Las prisas no acostumbran a ser buenas compañeras. Y menos, cuando se trata de dar responder a los requerimientos de la Justicia o las fuerzas encargadas de velar por el orden público. Ante tal tesitura parece lógico pensar antes de actuar, ya que, de invertir el orden de ambas acciones, el resultado suele ser desalentador. Para muestra un botón.

Los registros facilitados por la Policía Local de la capital alavesa a DIARIO DE NOTICIAS DE ÁLAVA dan fe de las desventuras de un joven que, a lo largo de una mañana aciaga (la del pasado miércoles), acabó hasta en dos ocasiones en el interior de un coche patrulla de la guardia urbana. En ambos casos, detenido.

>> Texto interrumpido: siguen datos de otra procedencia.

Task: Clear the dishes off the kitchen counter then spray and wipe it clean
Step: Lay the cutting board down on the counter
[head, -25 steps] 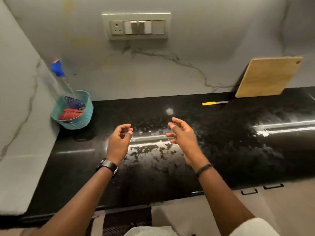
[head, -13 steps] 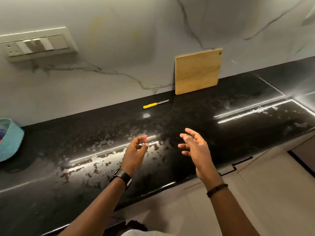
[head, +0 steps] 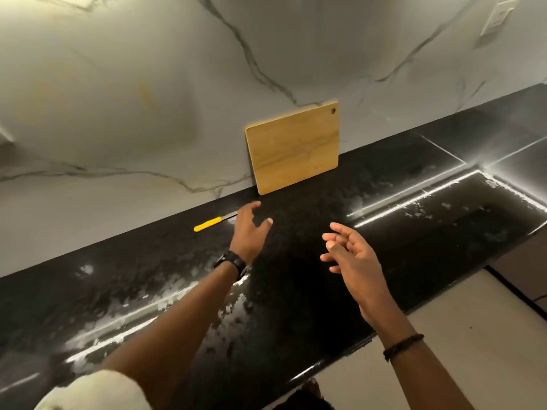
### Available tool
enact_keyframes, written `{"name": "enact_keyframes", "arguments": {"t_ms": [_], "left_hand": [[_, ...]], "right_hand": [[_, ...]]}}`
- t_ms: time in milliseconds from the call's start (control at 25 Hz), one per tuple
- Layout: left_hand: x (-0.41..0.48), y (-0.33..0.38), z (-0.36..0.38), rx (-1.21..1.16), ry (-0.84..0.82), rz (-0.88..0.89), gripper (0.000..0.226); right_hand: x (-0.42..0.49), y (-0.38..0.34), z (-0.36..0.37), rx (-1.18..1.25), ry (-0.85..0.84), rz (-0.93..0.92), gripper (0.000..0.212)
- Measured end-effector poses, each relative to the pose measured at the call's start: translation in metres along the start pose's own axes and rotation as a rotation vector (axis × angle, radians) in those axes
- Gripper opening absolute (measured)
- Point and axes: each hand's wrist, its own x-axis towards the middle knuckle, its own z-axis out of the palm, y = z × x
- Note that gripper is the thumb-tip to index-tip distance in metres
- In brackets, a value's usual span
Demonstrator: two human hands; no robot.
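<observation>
Desk [head: 296, 306], black and speckled, runs across my view from 8 o'clock up to 2 o'clock, and pale streaks [head: 414, 199] and patches shine on its surface. At 12 o'clock I see a wooden cutting board [head: 293, 149] standing on its edge on the desk, leaning back against the marbled wall [head: 148, 99], with the hanging hole at its top right corner. A yellow-handled knife [head: 211, 224] lies flat on the desk close to the wall, at 10 o'clock from centre.

My left hand [head: 250, 229] is stretched out over the desk below the board, fingers spread and relaxed, holding nothing. The knife's blade end sits just at its 9 o'clock side; I cannot tell whether they touch. A dark watch [head: 232, 261] is on that wrist, and a pale sleeve [head: 94, 392] shows at 7 o'clock.

My right hand [head: 352, 255] hangs above the desk at 3 o'clock from the left, palm turned inward, fingers loosely bent and apart, gripping nothing. A dark bracelet [head: 402, 346] circles its wrist. A socket plate [head: 500, 17] is on the wall at 1 o'clock.
</observation>
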Motion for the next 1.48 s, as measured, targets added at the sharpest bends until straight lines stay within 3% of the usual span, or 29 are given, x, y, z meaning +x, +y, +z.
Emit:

La primera vez, para responder a una requisitoria. La segunda y, para sorpresa de los agentes encargados de su arresto, por la celeridad con la que recayó en el delito tras abandonar los juzgados, ya que, por prisas o por andar con el tiempo justo, decidió hurtar una bicicleta justo frente a la sede judicial para desplazarse por la ciudad. Genio y figura. El relato policial, ocurrido esta misma semana, aún se comenta en la comisaría de Aguirrelanda. No es para menos.

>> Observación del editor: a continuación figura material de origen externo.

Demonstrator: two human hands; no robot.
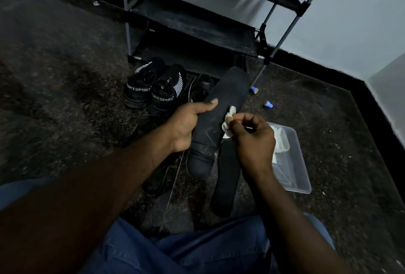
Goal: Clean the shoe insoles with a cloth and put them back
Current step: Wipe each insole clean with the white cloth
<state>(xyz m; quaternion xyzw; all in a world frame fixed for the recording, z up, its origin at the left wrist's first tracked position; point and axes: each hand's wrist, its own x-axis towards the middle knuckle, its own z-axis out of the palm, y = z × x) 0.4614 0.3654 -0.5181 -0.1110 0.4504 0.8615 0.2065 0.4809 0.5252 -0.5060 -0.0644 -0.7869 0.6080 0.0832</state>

Primer arresto en el barrio de Sansomendi

Los agentes recuerdan que, a través de un mandato judicial, efectivos del cuerpo se desplazaron a primera hora de la mañana hasta la ubicación conocida del protagonista de esta historia. En el barrio de Sansomendi, los policías dieron con el citado a las 7.30 horas.

Lo detuvieron por requisitoria judicial y lo encaminaron hacia el Palacio de Justicia para cumplir con lo dispuesto por el magistrado encargado de emitir la orden correspondiente. Hasta ahí, nada ajeno a la normalidad.

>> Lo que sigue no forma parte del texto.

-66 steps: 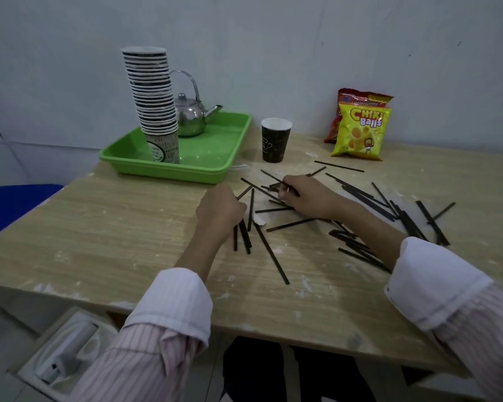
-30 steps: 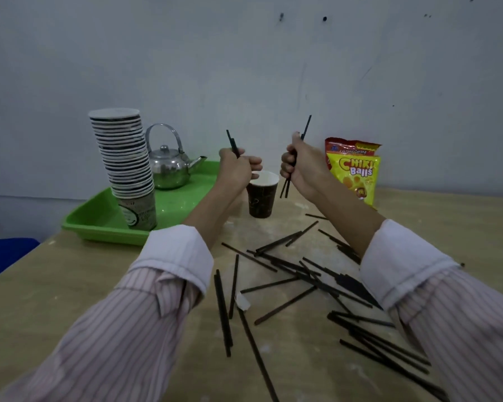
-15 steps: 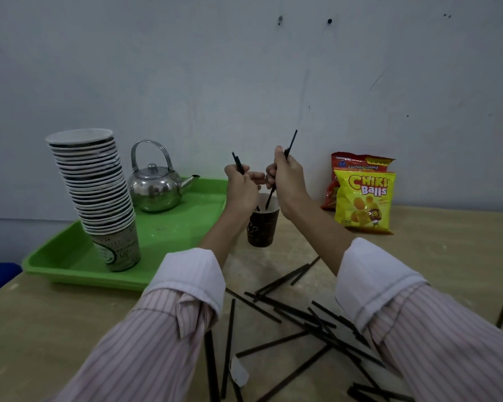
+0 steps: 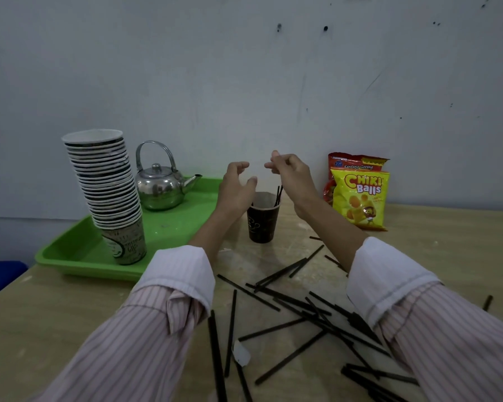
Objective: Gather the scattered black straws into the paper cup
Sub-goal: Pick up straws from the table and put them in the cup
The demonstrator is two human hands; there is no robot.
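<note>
A dark paper cup (image 4: 261, 224) stands upright on the wooden table (image 4: 58, 309), with a few black straws (image 4: 278, 195) leaning inside it at the right of its rim. My left hand (image 4: 236, 187) hovers just left of and above the cup, fingers spread and holding nothing. My right hand (image 4: 291, 175) is above the cup's right side, fingers loosely bent and empty. Several black straws (image 4: 299, 309) lie scattered on the table in front of the cup, between and under my forearms.
A green tray (image 4: 79, 250) at the left holds a tall stack of paper cups (image 4: 105, 181) and a steel kettle (image 4: 160, 184). Two snack bags (image 4: 359, 195) lean on the wall at the right. A white scrap (image 4: 241, 355) lies among the straws.
Both hands held straws above the cup earlier; now the straws stand in the cup and both hands have let go, fingers apart above it.
</note>
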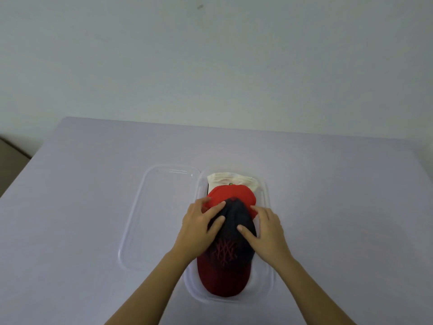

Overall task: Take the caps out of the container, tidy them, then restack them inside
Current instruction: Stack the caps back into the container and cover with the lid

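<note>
Caps, three of them, nested inside the clear container (pixel 266 266) on the grey table (pixel 93 184): cream cap (pixel 234 179) at the far end, red cap (pixel 230 193) overlapping it, dark cap (pixel 232 245) with the maroon brim uppermost and nearest; lid (pixel 159 219) off, flat on the table just beside the container's left wall.

Left hand (pixel 199 228) and right hand (pixel 268 228) both laid on the dark cap's crown, one to each flank; fingers spread and fairly straight, pressing rather than clutching; nothing pinched, nothing lifted; fingertips of the left reaching onto the red cap's edge.

Hard to place in the task from this alone; readable either way. If at the outset: lid removal done, all else left, namely lifting out the three, tidying, restacking. If at the close: removal and tidying done, seating of the last cap under way, only a final press and perhaps the lid left. Leaning towards the second, judging by the even nesting along the container's length and by the flat, settling touch; no certainty, though.
</note>
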A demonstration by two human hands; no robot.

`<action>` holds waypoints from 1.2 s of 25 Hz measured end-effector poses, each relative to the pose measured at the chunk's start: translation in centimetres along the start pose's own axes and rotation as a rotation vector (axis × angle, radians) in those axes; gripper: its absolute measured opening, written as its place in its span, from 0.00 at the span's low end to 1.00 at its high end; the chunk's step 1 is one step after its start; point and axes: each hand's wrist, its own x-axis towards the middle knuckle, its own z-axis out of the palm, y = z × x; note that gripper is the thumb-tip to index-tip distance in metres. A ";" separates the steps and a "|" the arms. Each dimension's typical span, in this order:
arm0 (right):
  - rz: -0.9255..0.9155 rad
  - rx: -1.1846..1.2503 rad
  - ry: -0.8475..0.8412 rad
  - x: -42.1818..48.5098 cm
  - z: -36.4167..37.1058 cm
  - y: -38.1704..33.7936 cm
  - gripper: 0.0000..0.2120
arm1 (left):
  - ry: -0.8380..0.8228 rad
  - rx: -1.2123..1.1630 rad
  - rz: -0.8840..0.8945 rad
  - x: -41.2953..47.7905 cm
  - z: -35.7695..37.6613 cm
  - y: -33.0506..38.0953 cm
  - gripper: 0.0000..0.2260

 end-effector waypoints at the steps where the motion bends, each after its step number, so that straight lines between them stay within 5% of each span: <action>1: -0.007 0.009 0.028 -0.8 -0.1 -0.1 0.39 | 0.083 -0.041 -0.073 -0.2 -0.9 -0.5 0.23; 4: -0.129 -0.078 0.082 -3.2 0.6 -1.0 0.38 | 0.266 -0.051 -0.521 -1.3 -3.4 -4.6 0.30; 6: -0.242 -0.143 0.046 -4.0 1.9 -1.8 0.35 | 0.194 0.013 -0.889 -2.6 -4.8 -8.0 0.43; 9: -0.266 -0.246 -0.018 -4.2 3.8 -1.8 0.36 | 0.001 0.117 -1.082 -4.4 -5.1 -10.4 0.53; 14: -0.222 -0.338 -0.020 -3.7 4.7 -1.0 0.40 | 0.026 0.156 -1.071 -4.6 -5.8 -10.6 0.52; 21: -0.172 -0.240 -0.149 -4.0 3.1 -3.6 0.42 | 0.480 -0.393 -0.859 -4.7 -12.8 -6.3 0.25; 25: -0.104 0.224 -0.093 -3.6 0.1 -8.4 0.39 | 0.605 -0.660 -0.683 -4.1 -16.9 -1.8 0.25; 28: 0.070 0.838 -0.131 -2.2 -4.1 -12.3 0.41 | 0.486 -0.909 -0.584 -3.6 -17.7 1.7 0.22; 30: 0.101 1.039 -0.098 -1.5 -6.9 -12.7 0.45 | 0.334 -0.936 -0.558 -3.9 -16.1 3.9 0.18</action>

Segundo arresto junto a la calle Diputación

No obstante, con el paso de las horas, la filiación del detenido a primera hora volvió a emitirse en las comunicaciones policiales. Justo antes de comer, a las 12.45 horas del mismo día, otros efectivos de la Policía Local informaron de la detención del mismo individuo. En esta ocasión, lo fue tras ser sorprendido con una bicicleta ajena en las inmediaciones de la calle Diputación.

Fue allí y entonces cuando los agentes que le dieron el alto descubrieron que la bicicleta que manejaba, valorada en alrededor de 1.400 euros, no era suya.

El vehículo había sido sustraído frente a los juzgados gasteiztarras una vez que el finalmente arrestado fuera puesto en libertad tras cumplir con el juez que firmó sla requisitoria. Tras comprobar los hechos, el citado fue arrestado y puesto nuevamente a disposición judicial.